◆ **Assigned task**:
Copy down the listing below exactly, please, including every line.

------ Data excerpt

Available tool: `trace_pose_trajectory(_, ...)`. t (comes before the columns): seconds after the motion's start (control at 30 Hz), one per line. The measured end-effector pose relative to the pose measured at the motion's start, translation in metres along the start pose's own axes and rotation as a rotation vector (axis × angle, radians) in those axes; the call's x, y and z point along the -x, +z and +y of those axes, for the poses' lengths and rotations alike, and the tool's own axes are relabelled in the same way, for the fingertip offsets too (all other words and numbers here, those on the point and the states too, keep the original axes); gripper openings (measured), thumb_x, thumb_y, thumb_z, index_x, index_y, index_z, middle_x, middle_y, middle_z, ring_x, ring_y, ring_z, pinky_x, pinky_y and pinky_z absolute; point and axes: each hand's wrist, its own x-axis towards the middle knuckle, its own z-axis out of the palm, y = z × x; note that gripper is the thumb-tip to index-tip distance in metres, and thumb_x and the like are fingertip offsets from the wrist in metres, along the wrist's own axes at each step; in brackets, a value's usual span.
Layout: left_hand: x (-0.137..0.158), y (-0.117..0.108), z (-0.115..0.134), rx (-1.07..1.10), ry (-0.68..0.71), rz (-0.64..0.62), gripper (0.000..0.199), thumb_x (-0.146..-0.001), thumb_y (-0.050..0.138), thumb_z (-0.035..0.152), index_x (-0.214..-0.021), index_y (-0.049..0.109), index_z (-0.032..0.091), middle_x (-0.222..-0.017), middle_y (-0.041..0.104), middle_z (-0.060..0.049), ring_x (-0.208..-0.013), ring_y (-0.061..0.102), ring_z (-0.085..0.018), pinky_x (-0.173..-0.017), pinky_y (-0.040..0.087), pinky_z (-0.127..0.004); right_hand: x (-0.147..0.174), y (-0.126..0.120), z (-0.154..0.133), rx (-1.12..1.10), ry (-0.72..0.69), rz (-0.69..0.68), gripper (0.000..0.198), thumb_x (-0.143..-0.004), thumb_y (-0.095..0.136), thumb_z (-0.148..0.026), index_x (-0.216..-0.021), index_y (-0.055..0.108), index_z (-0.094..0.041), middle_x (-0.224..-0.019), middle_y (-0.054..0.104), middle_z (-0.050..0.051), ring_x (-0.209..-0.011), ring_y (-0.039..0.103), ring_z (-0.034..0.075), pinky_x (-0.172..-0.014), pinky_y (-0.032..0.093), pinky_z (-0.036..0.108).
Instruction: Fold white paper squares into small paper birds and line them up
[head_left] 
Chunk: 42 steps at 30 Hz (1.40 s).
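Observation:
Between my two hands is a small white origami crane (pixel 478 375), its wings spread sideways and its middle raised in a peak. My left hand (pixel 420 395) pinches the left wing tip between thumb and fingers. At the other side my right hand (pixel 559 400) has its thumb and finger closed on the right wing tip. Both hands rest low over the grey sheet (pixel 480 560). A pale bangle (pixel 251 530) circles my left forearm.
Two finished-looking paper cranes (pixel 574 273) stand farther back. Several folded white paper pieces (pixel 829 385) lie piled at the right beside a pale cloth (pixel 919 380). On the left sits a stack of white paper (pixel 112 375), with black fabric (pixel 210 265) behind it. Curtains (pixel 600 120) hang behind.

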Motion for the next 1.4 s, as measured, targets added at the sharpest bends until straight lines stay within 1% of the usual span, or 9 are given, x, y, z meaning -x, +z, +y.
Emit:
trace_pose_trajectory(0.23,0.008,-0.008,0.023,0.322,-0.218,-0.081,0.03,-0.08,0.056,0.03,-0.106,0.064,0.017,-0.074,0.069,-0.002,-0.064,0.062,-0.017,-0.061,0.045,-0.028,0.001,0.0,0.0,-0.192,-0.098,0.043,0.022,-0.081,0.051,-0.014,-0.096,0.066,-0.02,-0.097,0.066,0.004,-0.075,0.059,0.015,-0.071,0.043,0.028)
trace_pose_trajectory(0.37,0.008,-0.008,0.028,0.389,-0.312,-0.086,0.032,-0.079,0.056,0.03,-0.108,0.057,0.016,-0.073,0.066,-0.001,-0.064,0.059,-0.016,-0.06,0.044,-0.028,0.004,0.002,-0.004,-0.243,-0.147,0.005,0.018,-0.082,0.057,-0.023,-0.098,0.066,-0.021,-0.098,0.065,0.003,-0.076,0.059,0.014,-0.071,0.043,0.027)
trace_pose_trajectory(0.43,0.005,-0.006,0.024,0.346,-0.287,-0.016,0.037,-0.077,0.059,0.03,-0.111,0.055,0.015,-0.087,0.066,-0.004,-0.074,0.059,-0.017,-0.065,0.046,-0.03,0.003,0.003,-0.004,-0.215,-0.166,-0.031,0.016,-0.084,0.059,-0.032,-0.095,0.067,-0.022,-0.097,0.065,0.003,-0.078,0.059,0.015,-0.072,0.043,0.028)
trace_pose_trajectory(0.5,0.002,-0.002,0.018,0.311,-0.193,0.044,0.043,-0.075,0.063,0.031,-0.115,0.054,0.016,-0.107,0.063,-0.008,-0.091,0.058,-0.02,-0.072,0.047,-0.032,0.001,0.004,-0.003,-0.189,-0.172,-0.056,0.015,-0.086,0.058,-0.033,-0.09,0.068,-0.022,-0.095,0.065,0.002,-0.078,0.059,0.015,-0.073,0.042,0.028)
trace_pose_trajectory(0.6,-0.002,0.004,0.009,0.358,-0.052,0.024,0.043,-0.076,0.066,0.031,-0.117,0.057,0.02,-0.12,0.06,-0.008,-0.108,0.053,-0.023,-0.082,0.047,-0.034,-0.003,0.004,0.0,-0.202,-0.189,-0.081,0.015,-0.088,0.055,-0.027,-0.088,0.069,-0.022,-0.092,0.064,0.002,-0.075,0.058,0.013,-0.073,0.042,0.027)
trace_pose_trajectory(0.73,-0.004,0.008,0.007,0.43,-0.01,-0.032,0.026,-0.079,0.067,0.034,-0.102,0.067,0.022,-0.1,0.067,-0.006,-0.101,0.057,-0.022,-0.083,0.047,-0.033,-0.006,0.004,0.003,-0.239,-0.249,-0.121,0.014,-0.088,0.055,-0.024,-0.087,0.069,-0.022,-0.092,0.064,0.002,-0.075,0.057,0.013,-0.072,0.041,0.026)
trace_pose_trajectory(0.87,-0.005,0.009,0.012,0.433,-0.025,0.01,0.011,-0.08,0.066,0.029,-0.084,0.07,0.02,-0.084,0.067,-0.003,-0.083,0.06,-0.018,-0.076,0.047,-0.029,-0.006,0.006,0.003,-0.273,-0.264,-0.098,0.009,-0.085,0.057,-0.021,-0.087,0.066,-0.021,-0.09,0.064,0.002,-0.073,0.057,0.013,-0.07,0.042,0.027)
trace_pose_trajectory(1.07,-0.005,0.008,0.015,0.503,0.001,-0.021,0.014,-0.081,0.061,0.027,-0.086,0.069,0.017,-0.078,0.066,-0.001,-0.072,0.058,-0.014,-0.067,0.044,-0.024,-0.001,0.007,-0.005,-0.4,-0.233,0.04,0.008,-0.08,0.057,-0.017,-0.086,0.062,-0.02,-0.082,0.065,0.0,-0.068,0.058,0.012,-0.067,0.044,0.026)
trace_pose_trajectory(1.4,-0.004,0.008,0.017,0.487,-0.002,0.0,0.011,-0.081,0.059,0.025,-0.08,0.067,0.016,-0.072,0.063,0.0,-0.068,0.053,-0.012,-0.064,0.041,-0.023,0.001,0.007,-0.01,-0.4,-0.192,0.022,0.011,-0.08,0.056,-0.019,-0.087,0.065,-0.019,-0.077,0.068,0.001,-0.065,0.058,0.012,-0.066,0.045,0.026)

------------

◆ **Solution for this exercise**:
Available tool: `trace_pose_trajectory(_, ...)`. t (comes before the columns): seconds after the motion's start (control at 30 Hz), one per line. The measured end-effector pose relative to the pose measured at the motion's start, translation in metres along the start pose's own axes and rotation as a rotation vector (axis × angle, radians) in those axes; the call's x, y and z point along the -x, +z and +y of those axes, for the poses' lengths and rotations alike, and the tool's own axes are relabelled in the same way, for the fingertip offsets too (all other words and numbers here, those on the point and the states too, keep the original axes); gripper openings (measured), thumb_x, thumb_y, thumb_z, index_x, index_y, index_z, middle_x, middle_y, middle_z, ring_x, ring_y, ring_z, pinky_x, pinky_y and pinky_z absolute; point and axes: each hand's wrist, its own x-axis towards the middle knuckle, its own z-axis out of the palm, y = z × x; note that gripper is the thumb-tip to index-tip distance in metres, and thumb_x and the like are fingertip offsets from the wrist in metres, along the wrist's own axes at each step; in brackets, a value's usual span.
Layout: left_hand: x (-0.137..0.158), y (-0.117..0.108), z (-0.115..0.134), rx (-1.07..1.10), ry (-0.68..0.71), rz (-0.64..0.62), gripper (0.000..0.199), thumb_x (-0.146..-0.001), thumb_y (-0.050..0.138), thumb_z (-0.035..0.152), index_x (-0.214..-0.021), index_y (-0.049..0.109), index_z (-0.032..0.091), middle_x (-0.222..-0.017), middle_y (-0.041..0.104), middle_z (-0.060..0.049), ring_x (-0.208..-0.013), ring_y (-0.061..0.102), ring_z (-0.085..0.018), pinky_x (-0.173..-0.017), pinky_y (-0.040..0.087), pinky_z (-0.127..0.004); right_hand: x (-0.147..0.174), y (-0.126..0.120), z (-0.154..0.133), rx (-1.12..1.10), ry (-0.72..0.69), rz (-0.69..0.68), gripper (0.000..0.198), thumb_x (-0.143..-0.004), thumb_y (-0.095..0.136), thumb_z (-0.148..0.026), index_x (-0.216..-0.021), index_y (-0.055..0.108), index_z (-0.094..0.041), middle_x (-0.224..-0.019), middle_y (-0.054..0.104), middle_z (-0.050..0.051), ring_x (-0.209..-0.011), ring_y (-0.039..0.103), ring_z (-0.034..0.075), pinky_x (-0.172..-0.014), pinky_y (-0.032..0.093), pinky_z (-0.036..0.108).
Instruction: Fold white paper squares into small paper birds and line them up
[head_left] 
Chunk: 42 steps at 30 Hz (1.40 s).
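Observation:
Between my two hands is a small white origami crane (pixel 478 375), its wings spread sideways and its middle raised in a peak. My left hand (pixel 420 395) pinches the left wing tip between thumb and fingers. At the other side my right hand (pixel 559 400) has its thumb and finger closed on the right wing tip. Both hands rest low over the grey sheet (pixel 480 560). A pale bangle (pixel 251 530) circles my left forearm.
Two finished-looking paper cranes (pixel 574 273) stand farther back. Several folded white paper pieces (pixel 829 385) lie piled at the right beside a pale cloth (pixel 919 380). On the left sits a stack of white paper (pixel 112 375), with black fabric (pixel 210 265) behind it. Curtains (pixel 600 120) hang behind.
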
Motion for the next 1.4 s, as measured, targets added at the sharpest bends until straight lines stay within 1% of the usual span, or 9 are given, x, y, z meaning -x, +z, +y.
Emit:
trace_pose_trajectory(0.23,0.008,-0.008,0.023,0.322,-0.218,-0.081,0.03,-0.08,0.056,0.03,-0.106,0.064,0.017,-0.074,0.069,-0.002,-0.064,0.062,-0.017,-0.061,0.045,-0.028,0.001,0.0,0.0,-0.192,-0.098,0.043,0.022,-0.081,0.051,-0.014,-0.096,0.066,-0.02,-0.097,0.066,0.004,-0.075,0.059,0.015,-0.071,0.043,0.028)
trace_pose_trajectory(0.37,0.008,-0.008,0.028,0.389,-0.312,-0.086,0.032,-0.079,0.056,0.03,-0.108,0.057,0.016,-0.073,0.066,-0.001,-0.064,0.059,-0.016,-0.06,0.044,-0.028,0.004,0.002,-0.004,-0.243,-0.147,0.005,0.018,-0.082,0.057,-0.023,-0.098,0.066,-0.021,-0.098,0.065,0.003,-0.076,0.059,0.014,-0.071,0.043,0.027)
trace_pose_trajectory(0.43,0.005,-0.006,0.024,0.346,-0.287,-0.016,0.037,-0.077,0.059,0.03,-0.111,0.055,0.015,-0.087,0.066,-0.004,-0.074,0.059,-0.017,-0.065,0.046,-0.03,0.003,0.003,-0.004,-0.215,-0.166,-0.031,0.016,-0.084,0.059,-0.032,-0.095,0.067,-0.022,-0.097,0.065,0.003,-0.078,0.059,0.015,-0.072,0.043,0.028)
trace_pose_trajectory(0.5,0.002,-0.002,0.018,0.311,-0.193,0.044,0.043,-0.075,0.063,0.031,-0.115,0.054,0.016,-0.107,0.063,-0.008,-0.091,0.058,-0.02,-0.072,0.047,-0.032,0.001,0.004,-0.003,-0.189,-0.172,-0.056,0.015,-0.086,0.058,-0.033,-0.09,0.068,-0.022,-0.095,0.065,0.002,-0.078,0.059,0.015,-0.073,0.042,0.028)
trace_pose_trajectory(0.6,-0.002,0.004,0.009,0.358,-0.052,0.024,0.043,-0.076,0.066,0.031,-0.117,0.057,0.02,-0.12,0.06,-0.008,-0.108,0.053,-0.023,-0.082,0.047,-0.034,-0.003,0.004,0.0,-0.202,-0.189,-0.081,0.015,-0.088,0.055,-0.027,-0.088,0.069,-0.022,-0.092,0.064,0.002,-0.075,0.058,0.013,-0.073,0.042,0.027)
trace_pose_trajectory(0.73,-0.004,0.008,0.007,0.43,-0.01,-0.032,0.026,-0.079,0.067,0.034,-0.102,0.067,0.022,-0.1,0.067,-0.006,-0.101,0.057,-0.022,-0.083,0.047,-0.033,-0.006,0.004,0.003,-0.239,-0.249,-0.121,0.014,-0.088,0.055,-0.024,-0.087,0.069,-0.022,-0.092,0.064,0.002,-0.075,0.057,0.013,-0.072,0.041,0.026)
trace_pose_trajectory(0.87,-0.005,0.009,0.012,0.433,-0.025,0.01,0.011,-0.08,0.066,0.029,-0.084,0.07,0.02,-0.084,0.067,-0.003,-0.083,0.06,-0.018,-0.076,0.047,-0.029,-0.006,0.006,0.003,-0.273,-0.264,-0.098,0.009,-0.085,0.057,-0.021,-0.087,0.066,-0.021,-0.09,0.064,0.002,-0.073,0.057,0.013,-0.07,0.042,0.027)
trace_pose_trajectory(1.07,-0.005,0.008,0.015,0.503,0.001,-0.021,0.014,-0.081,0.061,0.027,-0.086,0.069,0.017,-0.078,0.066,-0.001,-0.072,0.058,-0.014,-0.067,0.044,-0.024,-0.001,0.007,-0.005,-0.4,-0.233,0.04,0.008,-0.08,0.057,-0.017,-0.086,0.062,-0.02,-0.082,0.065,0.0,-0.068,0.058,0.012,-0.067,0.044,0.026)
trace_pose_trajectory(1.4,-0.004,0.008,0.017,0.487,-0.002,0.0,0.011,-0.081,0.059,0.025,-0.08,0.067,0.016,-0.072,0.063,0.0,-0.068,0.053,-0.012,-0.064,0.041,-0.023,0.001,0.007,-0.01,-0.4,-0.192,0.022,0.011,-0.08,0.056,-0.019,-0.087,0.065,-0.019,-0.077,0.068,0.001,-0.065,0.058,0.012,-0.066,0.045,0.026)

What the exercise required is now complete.